▶ **THE PROBLEM**: Only the lines from the "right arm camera" line through the last line of the material below belong in the answer, reproduced exactly and with no pictures.

=== Section Start ===

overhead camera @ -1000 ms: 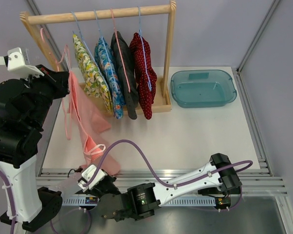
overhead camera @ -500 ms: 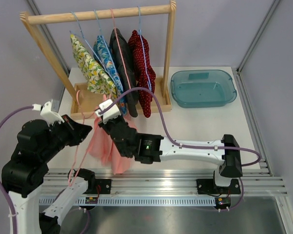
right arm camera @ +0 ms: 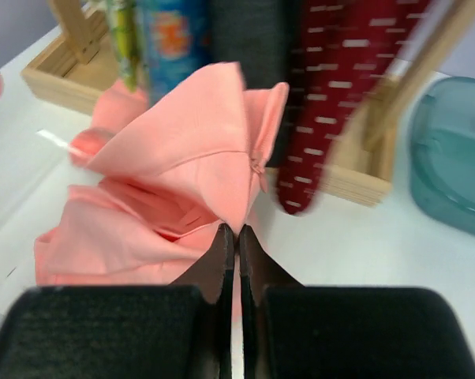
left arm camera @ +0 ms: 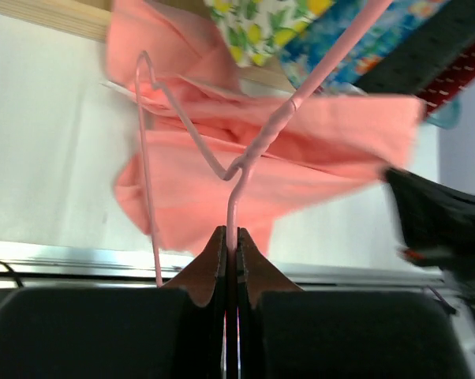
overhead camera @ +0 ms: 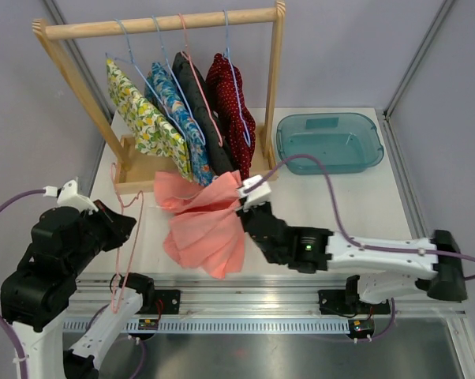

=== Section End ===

▶ **OUTPUT BELOW**:
right arm camera @ +0 ms: 
left arm camera @ +0 ms: 
overhead camera @ +0 ms: 

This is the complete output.